Cleaning, tidying, hoovering, dusting, any kind of housework at all – it’s not my thing and I’m no good at it. There are many people, including some of my friends, who actually enjoy housework – well, maybe not enjoy exactly, but they are strongly motivated to do it. Not only do they get their house looking neat, tidy and clean, they appear to keep it that way. Drop by unannounced and the house will be as perfect as the last time you visited. The only time I’d be able to open my door wide to all and sundry without a flicker of a worry would be on the days the maid came when we lived in Abu Dhabi.

I’ve convinced myself that the urge and ability to clean well is a personality thing. In a feeble attempt to soothe my creeping sense of inadequacy, I rationalise that I may not be the world’s best cleaner, but I have other talents and other priorities. Deep down though, I’d like to be one of those people who can keep a tidy house, look glamorous, write a PhD, hold down a decent job and raise numerous perfect and well-behaved children. OK, we don’t want to become too Stepford-like accomplished and capable, but a little more on the housework-oriented ability and mind-set would be nice.

Studying my tidy friends with more than the usual scrutiny, I notice that if they spot something on the floor, they pick it up then and there, and when they’ve used something, they put it back in its proper place. If friends are over for dinner, they tidy up quickly and efficiently that night, so all is clear for the morning. It makes sense; it’s obvious and should be quite simple to apply… not in my household. Even with full instructions and the best intentions, my mind will not work that way. Where it goes and what it really thinks about, not even I know, but a pile of stuff on the floor can go quite unnoticed for days. As for tidying things away after use: forget it.

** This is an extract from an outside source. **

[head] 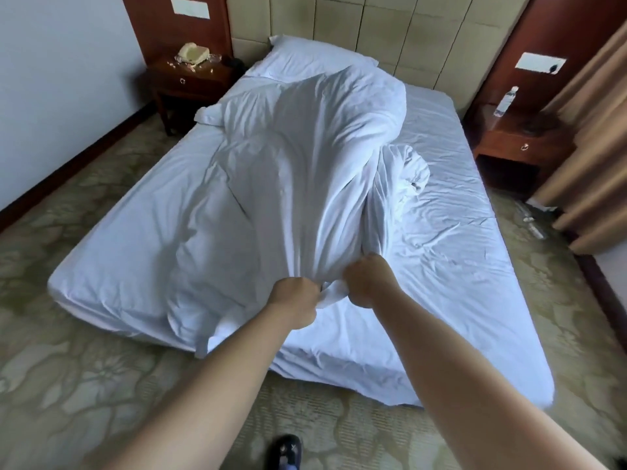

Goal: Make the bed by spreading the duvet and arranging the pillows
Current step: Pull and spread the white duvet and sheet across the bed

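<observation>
A white duvet (pixel 288 157) lies bunched in a long ridge down the middle of the bed (pixel 458 266), billowing up toward the headboard. Near the foot of the bed my left hand (pixel 297 301) grips a gathered end of the duvet. My right hand (pixel 368 281) grips the same bunch just beside it, the two fists almost touching. A white pillow (pixel 305 59) lies flat at the head of the bed on the left side, partly behind the raised duvet. A crumpled fold of the duvet (pixel 405 167) sits on the right half of the sheet.
A wooden nightstand (pixel 190 83) with a cream telephone (pixel 193 53) stands at the head on the left. Another nightstand (pixel 519 144) with a water bottle (pixel 506 100) stands on the right, beside tan curtains (pixel 590 157). Patterned carpet (pixel 84 368) surrounds the bed. My dark shoe (pixel 288 451) shows below.
</observation>
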The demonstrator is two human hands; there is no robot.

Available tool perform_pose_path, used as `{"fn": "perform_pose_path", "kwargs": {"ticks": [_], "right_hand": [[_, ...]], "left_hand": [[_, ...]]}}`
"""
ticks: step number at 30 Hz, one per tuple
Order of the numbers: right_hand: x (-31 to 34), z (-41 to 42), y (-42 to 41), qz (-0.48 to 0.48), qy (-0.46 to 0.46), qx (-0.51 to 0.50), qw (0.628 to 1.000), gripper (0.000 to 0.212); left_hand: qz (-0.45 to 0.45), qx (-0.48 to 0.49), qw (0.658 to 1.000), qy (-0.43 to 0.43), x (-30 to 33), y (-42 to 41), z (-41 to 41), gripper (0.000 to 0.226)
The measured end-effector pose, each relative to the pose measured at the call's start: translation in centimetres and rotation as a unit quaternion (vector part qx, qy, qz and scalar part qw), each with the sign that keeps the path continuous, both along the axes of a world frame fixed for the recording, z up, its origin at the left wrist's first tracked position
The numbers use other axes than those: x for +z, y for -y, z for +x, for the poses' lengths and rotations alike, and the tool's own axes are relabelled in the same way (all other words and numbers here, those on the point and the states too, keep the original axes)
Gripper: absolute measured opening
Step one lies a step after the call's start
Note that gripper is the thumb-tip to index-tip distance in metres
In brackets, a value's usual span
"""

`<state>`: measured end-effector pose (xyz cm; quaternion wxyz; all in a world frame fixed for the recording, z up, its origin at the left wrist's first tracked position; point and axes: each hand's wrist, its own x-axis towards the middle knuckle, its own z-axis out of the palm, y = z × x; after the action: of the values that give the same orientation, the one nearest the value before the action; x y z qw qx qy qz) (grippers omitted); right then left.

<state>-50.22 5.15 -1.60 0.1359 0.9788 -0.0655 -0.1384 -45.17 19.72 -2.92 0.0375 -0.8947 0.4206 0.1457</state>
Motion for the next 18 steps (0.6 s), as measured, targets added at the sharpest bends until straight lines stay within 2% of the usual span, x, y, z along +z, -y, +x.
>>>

Thankfully, there are occasions when I do manage to truly focus on housework, like: when I flip-out at the state of the house, when guests are expected, or worse, the mother-in-law (alias “Inspector of the Lens Factory”). But this entails hours, if not days, of backbreaking labour. So great is the backlog of tasks (windows, fridges, kitchen units, shower tiles), the house effectively gets the equivalent of a spring clean.

The crux of the matter is that I’ve never learnt how to clean efficiently. Some people seem to know instinctively which cloth or cleaning product is the best for which task, but when I clean, there’s a lot of experimentation with different cloths, a lot of smearing followed by a great deal of wiping. I still don’t really know how to get my taps all shiny, and I’ve only just discovered how to get the mould off the bath grouting. Time to attend a cleaning party, perhaps.

But that’s not all. Even if I do manage to get the house all gleaming and spick and span, somehow, unfailingly and frustratingly, it still manages to look messy. Convinced that this is simply due to an excess of things, I periodically embark upon a campaign to set up “systems” where, in theory at least, everything has a place and most of it is out of sight. Unfortunately, the things breed whenever my back’s turned and I’m running out of storage space.

Another major obstacle to achieving regular household order and tidiness is the fact that I share the house with three others, all of whom are similarly slack about putting things away and tidying up. While my tidy friends have more or less trained their children and husbands to be neat; my family are just like me. So hours of slavish housework can be almost instantly sabotaged by the scattering of little tiny pieces of Lego, bits of breadstick, size ten shoes, socks, vital receipts, hair bands, pens, paper with precious doodles on, and the inevitable toy soldiers. All this means that even if I managed to maintain a tidy strategy like my friends, I would surely spend my life in a perpetual state of housework, the horror of which could only be imagined.

Maybe I should try to put myself and my family on a tidy-up-awareness programme, so we can all improve our pick-up and put-away rates. Maybe I should buy one of those expensive miracle cloths (all it needs is a party invitation). Maybe all we need is a bigger house with more storage… Or perhaps I should just accept that I am not, and never will be, the perfect housewife.